Anna: It’s spring, so I think we’ll have to stick to spring/summer recipes, as this book is all about seasonal cooking. I’d suggest the charred courgettes with lovage, a very simple recipe but one that’s all about restraint — working with a couple of great ingredients and making them shine. I’d ask you to make the turmeric and coconut baked aloo gobi, it’s a sheet pan bake and my modern twist on an Indian classic (with a whole cauliflower basted in spiced coconut milk with lots of lemon, and a layer of potatoes to soak up all the excess goodness).

Lastly, I would suggest that you make the asparagus and coconut soup. This takes 15 mins to throw together, and I think it’s important to have quick, great recipes up your sleeve for a Wednesday night as well as more impressive things that take a bit longer.
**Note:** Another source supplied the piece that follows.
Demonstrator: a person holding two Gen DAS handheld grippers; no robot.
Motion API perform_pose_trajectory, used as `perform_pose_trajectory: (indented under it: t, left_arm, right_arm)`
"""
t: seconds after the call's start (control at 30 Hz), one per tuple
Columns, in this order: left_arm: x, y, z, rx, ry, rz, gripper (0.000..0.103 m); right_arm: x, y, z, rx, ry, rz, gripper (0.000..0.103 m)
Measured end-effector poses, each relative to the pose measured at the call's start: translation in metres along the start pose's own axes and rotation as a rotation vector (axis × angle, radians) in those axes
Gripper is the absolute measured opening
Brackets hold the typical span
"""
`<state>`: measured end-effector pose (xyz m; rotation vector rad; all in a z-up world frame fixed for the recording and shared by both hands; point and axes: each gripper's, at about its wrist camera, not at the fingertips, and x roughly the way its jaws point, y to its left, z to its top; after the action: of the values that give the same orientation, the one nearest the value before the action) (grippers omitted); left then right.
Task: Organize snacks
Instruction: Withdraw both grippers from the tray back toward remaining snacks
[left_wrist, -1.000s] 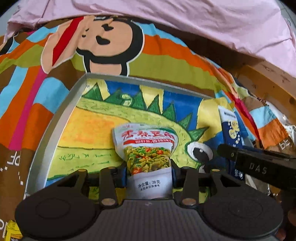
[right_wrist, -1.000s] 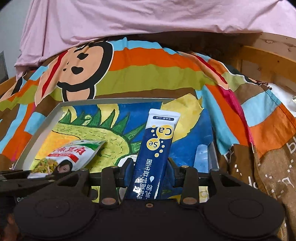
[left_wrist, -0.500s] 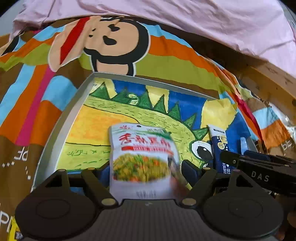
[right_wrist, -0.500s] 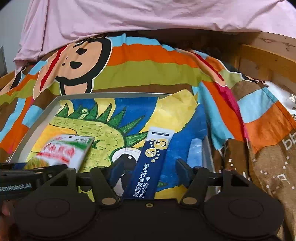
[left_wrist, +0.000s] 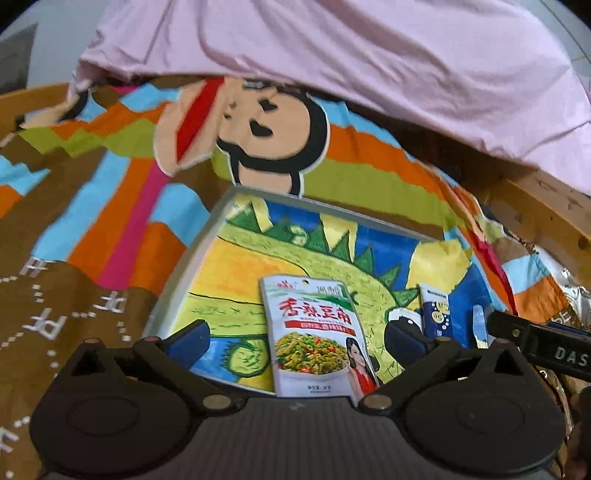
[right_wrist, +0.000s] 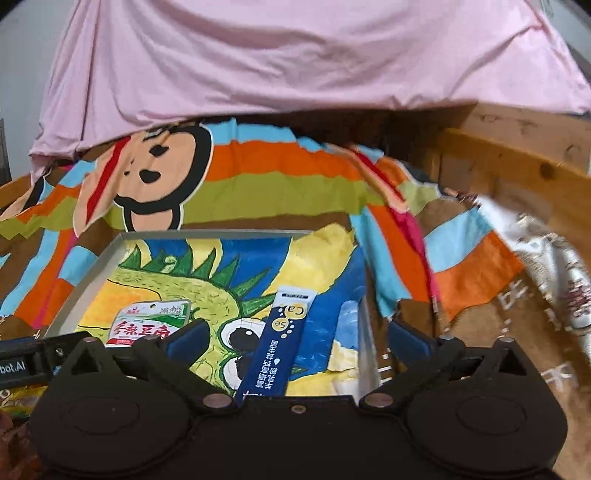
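Item one: my left gripper (left_wrist: 295, 338), jaws opening, pads clear of the white snack pouch (left_wrist: 317, 336) lying flat between them near the tray's (left_wrist: 177, 291) front edge. Item two: my right gripper (right_wrist: 295, 338), jaws opening, blue stick packet (right_wrist: 282, 343) loose between them, toward the tray's right edge. Tray sits on striped cloth (right_wrist: 280, 184).

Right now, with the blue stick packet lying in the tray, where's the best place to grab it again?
Probably the near end of the blue stick packet, coming from the tray's near side. It lies flat, long and narrow, running away from the right gripper, so the fingers would span its short width.
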<state>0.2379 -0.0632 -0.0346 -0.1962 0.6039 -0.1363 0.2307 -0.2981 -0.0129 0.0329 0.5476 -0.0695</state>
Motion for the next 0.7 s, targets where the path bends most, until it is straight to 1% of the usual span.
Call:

My most-cooked recipes are these quick, easy ones. If it was autumn/winter I’d put my carrot dahl in there too.

Credit: Matt Russell/Kitchn; Food & Prop Stylist: Emily Ezekiel/Kitchn

Paula: The soundtrack for our back-porch dinners is either KUTX (excellent Austin music program — our neighbor is a DJ!) or a time capsule mix from our iPod that’s a mix of Texas troubadours, The Allman Brothers, Bill Evans-era jazz, Wilco, Johnny Cash, and some awkward wild cards (like David’s collection of Swedish folk songs). What’s on your London barbecue playlist?
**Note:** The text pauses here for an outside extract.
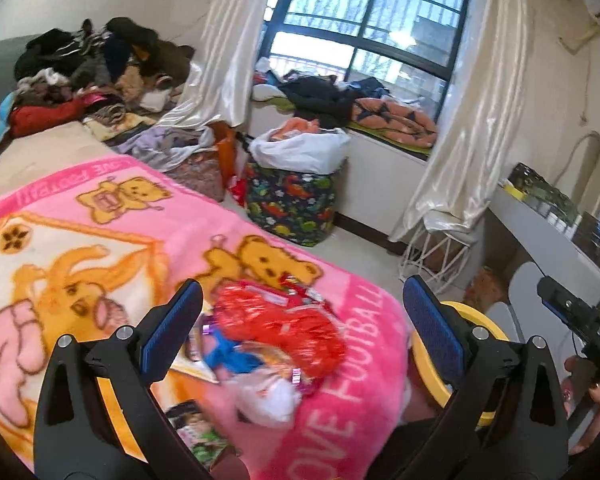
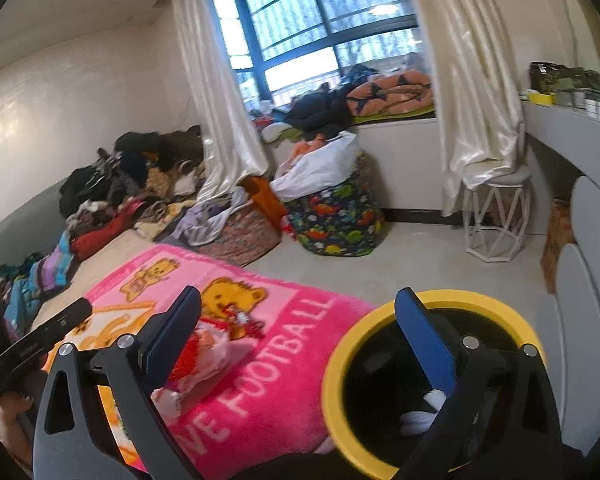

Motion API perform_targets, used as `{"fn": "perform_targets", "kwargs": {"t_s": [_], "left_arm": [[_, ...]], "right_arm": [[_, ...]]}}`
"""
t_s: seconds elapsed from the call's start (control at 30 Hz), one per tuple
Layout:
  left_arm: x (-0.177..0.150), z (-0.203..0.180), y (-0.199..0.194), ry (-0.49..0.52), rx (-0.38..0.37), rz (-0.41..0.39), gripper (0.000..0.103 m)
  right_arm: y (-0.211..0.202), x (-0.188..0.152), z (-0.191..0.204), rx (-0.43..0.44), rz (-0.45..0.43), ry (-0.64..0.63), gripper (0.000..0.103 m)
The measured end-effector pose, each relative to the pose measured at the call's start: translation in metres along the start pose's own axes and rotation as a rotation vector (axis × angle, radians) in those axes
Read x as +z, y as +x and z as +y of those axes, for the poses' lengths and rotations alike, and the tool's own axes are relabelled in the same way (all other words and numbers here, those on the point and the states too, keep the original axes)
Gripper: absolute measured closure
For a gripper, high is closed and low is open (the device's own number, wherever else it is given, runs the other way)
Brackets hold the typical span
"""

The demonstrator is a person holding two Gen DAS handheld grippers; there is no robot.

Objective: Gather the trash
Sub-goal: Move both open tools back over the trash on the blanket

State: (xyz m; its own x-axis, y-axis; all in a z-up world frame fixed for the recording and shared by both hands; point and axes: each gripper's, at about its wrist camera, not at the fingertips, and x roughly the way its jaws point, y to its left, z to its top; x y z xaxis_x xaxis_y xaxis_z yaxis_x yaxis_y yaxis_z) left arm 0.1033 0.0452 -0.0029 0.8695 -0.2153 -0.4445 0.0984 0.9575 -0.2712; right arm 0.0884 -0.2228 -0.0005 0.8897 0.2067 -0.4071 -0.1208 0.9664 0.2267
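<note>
Left gripper point(image 1: 300, 320) spread wide above trash pile point(image 1: 276, 332) on pink blanket point(image 1: 352, 384), gripping nothing. Right gripper point(image 2: 300, 328) likewise spread, empty, between blanket corner and yellow-rimmed bin point(image 2: 340, 344) just beside blanket; white scraps point(image 2: 420, 416) inside bin.

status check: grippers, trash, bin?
Left gripper open, empty, over the trash pile on the pink blanket. Right gripper open, empty. Yellow-rimmed bin beside the bed. Nothing blocking.
</note>
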Motion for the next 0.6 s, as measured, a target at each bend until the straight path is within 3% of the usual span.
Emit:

Anna: We listen to all sorts; there has been a lot of Rolling Stones recently, as my son, Dylan, who is 3, has decided they are his favorite band. I love them, so it’s a good thing! My husband is into James Blake, Caribou, and Mount Kimbie — more of an electro playlist, so that’s sometimes playing. Or we listen to ethereal calming music with haunting vocals from Agnes Obel.

Credit: Anna Jones: Matt Russel; Paula Disbrowe: Jessica Pages

Paula: Thanks for pulling me out of my musical time-warp, and giving me something to Google when I’m procrastinating. Great chatting with you, Anna. I hope we get the opportunity to actually cook and eat together some day.